Keep reading to learn more about the best herbs to grow indoors. The good news? They’re easy to find at your local garden center!
Parsley is a slow grower, taking anywhere from 2-5 weeks for seedlings to emerge. To help germination occur more quickly, soak the seeds in warm water for up to 24 hours before planting. Grows well in any good soilless potting mix.
Plant it in a pot at least 8 inches deep as parsley has a long taproot. Make sure the pot has a hole in the bottom of it for proper drainage; you may want to add some small pebbles or something into the bottom of the pot to help with this.
Parsley likes bright morning light, and needs at least 6 hours of sunlight daily. It does not like the cold, so keep it back away from chilly windows in the winter.
I tend to grow parsley year-round in a sunny window. It doesn’t need a ton of heat, but it does like moisture, so be dedicated to your watering!

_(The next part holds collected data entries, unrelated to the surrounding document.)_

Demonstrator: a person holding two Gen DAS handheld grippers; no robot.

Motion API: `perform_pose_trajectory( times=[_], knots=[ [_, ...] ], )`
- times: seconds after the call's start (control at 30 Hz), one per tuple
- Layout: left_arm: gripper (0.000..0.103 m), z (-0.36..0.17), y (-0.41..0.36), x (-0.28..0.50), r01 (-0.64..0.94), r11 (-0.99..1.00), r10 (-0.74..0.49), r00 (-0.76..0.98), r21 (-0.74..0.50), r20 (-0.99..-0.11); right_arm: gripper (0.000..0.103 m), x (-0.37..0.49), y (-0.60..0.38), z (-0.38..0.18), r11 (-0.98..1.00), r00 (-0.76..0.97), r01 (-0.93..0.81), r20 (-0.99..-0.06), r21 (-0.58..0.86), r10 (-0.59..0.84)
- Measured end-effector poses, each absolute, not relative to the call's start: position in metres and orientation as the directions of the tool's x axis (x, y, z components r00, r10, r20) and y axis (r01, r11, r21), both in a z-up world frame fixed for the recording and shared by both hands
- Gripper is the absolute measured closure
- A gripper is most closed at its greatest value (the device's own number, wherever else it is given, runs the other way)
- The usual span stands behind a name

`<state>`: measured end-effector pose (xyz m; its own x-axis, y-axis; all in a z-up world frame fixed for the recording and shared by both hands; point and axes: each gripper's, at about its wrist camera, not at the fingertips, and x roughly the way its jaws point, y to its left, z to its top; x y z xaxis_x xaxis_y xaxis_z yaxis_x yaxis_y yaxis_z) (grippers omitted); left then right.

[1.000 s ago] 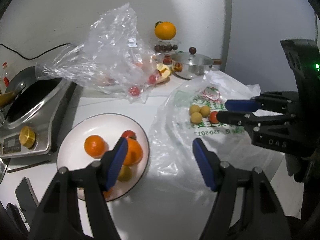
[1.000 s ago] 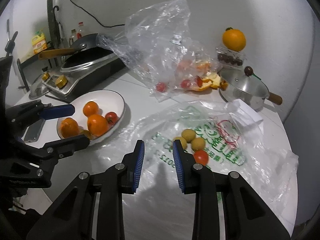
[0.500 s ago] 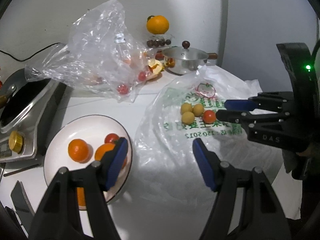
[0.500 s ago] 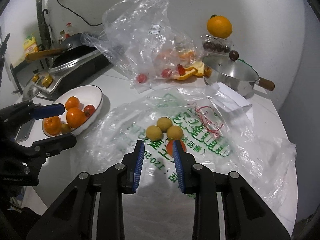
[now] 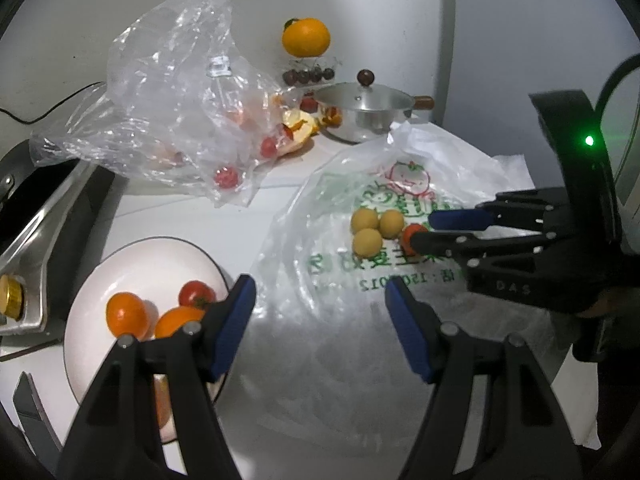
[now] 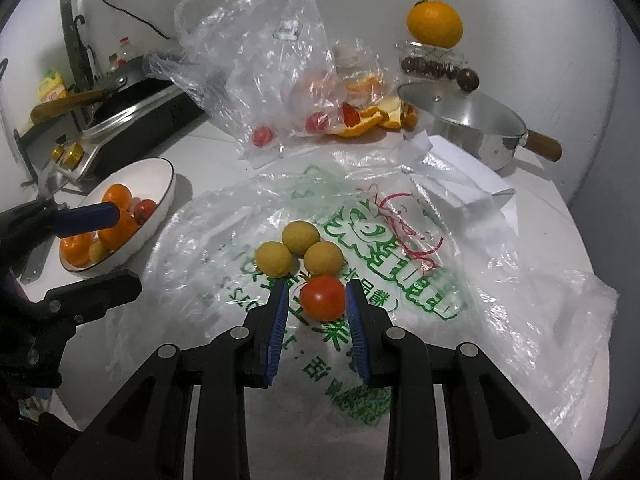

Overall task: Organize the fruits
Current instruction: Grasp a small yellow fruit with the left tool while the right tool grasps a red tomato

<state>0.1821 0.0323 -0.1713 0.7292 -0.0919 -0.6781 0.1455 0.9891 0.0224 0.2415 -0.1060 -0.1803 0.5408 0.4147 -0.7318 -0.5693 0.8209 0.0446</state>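
Observation:
A red tomato (image 6: pixel 322 297) lies on a flat printed plastic bag (image 6: pixel 400 248), beside three small yellow fruits (image 6: pixel 300 237). My right gripper (image 6: pixel 317 298) is open, its blue pads on either side of the tomato, not clamped on it. It also shows in the left wrist view (image 5: pixel 428 229) next to the tomato (image 5: pixel 410 235). A white plate (image 5: pixel 132 268) holds oranges (image 5: pixel 126 314) and a tomato (image 5: pixel 195 293). My left gripper (image 5: pixel 320 302) is open and empty, hovering between the plate and the printed bag.
A crumpled clear bag (image 6: pixel 256 52) with small tomatoes and orange peel lies at the back. A steel pot with lid (image 6: pixel 464 120), a box of dark fruit topped by an orange (image 6: pixel 434 24), and a stove with a pan (image 6: pixel 120 120) stand around.
My right gripper has moved forward to the tomato and its jaws have widened around it. My left gripper has shifted right, away from the plate.

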Motion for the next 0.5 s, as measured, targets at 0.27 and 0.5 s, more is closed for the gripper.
perform_pose_trajectory(
  times=[0.27,0.5],
  knots=[
    [0.034,-0.178,0.024,0.198,0.149,0.988,-0.09,0.719,0.027,-0.689,0.068,0.255,-0.103,-0.19,0.809,0.513,-0.585,-0.748,0.054,0.421],
    [0.034,-0.182,0.012,0.208,0.169,0.985,-0.091,0.713,0.045,-0.696,0.07,0.259,-0.102,-0.198,0.796,0.487,-0.603,-0.768,0.048,0.416]
  ],
)
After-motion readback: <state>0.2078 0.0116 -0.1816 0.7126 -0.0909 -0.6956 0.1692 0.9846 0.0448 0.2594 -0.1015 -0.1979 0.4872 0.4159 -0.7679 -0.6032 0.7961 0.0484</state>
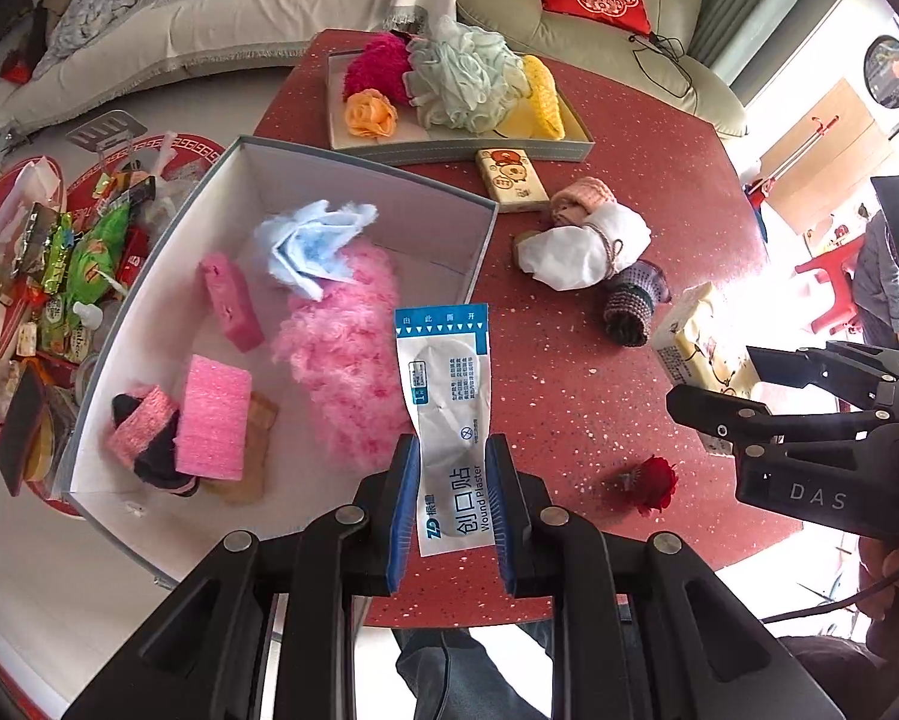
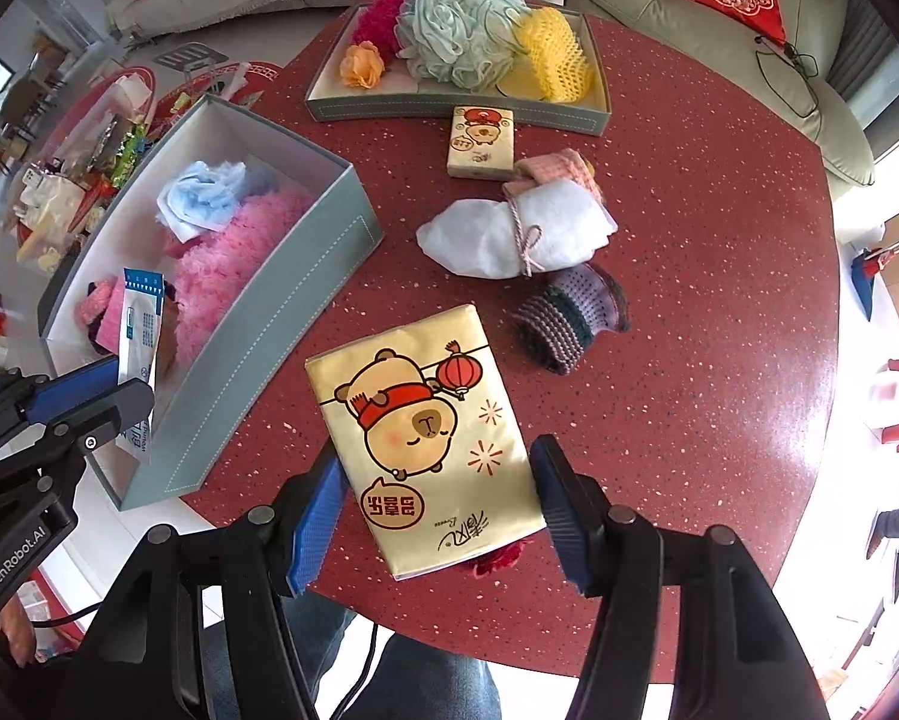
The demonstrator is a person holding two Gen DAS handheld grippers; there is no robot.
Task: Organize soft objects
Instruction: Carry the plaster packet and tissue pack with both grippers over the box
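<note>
Presently both grippers are loaded and held above the red tabletop (image 2: pixel 719 192). The left gripper (image 1: pixel 455 498) has its fingers nearly closed on a wound plaster packet (image 1: pixel 446 414), pinched by its lower half, the free end drooping toward the grey storage box (image 1: pixel 353 177) at centre left of the left wrist view. The right gripper (image 2: pixel 437 510) has its fingers part-open and clamped on the long edges of a yellow tissue pack (image 2: pixel 425 438) printed with a cartoon bear. The box already holds a pink fluffy item (image 1: pixel 347 360), pink sponges (image 1: pixel 212 426) and a blue cloth (image 1: pixel 311 246); a shallow tray (image 2: pixel 449 111) at the top of the right wrist view holds a green bath pouf (image 2: pixel 461 30) and other soft pieces. Judgement: the step in hand is delivery of the packet into the box. To do it well, carry the packet fully past the near wall before releasing, low over the contents so that the light sachet does not flutter out. The tissue pack should be kept level and clear of the left gripper; grip pressure appears adequate without crushing.
</note>
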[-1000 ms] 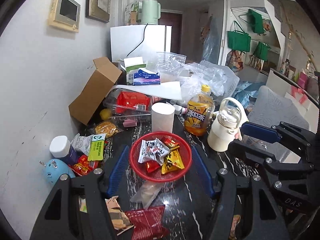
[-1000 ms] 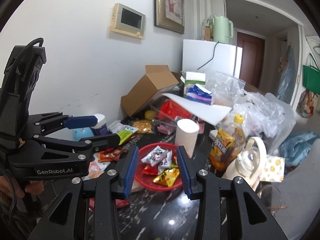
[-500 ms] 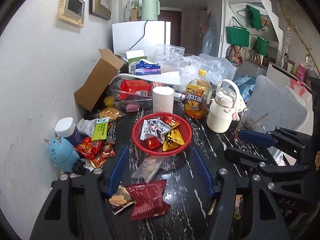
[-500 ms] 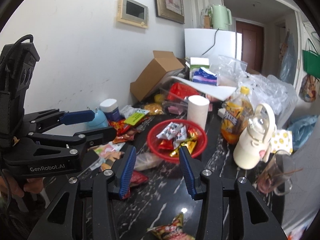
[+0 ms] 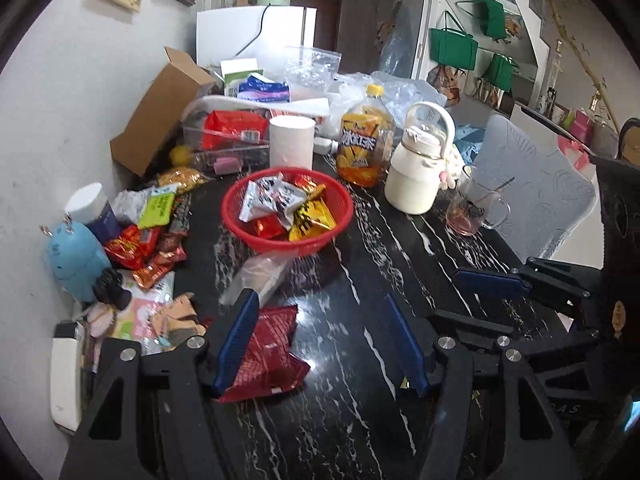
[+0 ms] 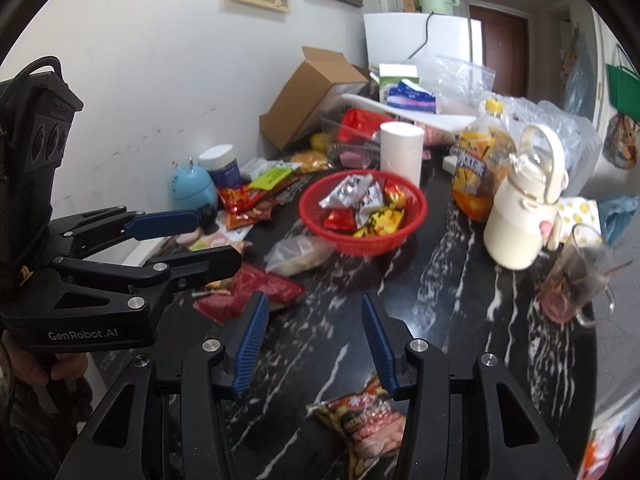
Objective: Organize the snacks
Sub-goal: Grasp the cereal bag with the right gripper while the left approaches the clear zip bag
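While "GenRobot.AI" reads clearly on the left gripper [image 6: 188, 236] in the right wrist view, the left view shows only "DAS" on the right gripper [image 5: 472, 284]. Both hover above the dark marble table [image 5: 360, 272] with jaws spread, gripping nothing. Snacks fill the red basket [image 5: 288, 208] mid-table. Only the right view shows a brown-red snack bag [image 6: 360, 420] beneath its fingers; a red packet [image 5: 264, 356] lies under the left's.
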`<control>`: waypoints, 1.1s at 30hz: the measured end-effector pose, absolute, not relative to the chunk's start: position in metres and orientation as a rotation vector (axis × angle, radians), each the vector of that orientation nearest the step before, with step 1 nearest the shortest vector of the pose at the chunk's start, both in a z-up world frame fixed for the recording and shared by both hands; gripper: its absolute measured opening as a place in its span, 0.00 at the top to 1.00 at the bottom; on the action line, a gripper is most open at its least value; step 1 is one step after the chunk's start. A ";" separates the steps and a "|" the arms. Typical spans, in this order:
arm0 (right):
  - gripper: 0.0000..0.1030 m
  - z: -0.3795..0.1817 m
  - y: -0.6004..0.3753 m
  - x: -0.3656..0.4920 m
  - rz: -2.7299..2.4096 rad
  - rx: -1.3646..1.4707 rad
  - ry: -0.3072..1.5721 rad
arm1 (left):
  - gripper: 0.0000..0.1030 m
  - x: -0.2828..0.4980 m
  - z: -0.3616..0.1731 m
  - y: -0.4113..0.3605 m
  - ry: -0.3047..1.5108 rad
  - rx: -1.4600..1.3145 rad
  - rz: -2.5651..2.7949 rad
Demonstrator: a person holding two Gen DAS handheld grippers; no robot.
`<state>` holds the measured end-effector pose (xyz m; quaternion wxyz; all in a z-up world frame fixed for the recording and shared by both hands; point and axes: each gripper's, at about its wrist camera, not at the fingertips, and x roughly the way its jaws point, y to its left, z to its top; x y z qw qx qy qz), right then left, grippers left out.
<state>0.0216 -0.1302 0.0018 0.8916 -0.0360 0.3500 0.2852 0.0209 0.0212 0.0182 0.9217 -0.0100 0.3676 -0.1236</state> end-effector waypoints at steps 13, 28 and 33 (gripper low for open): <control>0.22 -0.045 -0.149 0.021 0.584 -0.082 0.882 | 0.38 0.037 -0.021 0.002 0.855 -0.050 -0.335; 0.43 -0.104 -0.147 0.055 0.554 -0.117 1.131 | 0.38 0.059 -0.030 0.019 0.870 -0.050 -0.240; 0.55 -0.099 -0.138 0.066 0.593 -0.091 1.091 | 0.38 0.072 -0.034 0.032 0.880 -0.082 -0.220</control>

Make sure to water evenly, as this plant does not tolerate irregular watering well. Do not let the potting mix dry out. Parsley will last for up to two years, then you’ll need to plant more seeds.
Chives are easy to grow from seed, and do well in any good potting mix. Simply press them into the potting soil and water. Once the seedling emerge, keep them evenly watered. If the tips of the plant begin to yellow, it needs more water.
Chives need full sun for at least 6 hours a day. Rotate the pots every few days if the plant begins to lean toward the light. Divide the clump every 2-3 years and re-pot in fresh potting mix.
To harvest, snip leaves with a pair of scissors two inches from the base of the plant.
Oregano can be unpredictable when grown from seed. It’s best to buy a plant to start with. Pot in sandy, well drained soil.
It is recommended to mix equal parts good potting mix and sharp sand (or use a cactus potting mix). Once established, it is easily killed by overwatering; be sure to have adequate drainage and keep in mind that this plant is drought tolerant.
Oregano needs at least 6 hours of direct sunlight per day. Divide the plants every 2-3 years, and re-pot separately.
Harvest the leaves once the plant has reached 6 inches tall. Be sure to leave stems at least 2 in. above the soil when cutting. Dries well for storage.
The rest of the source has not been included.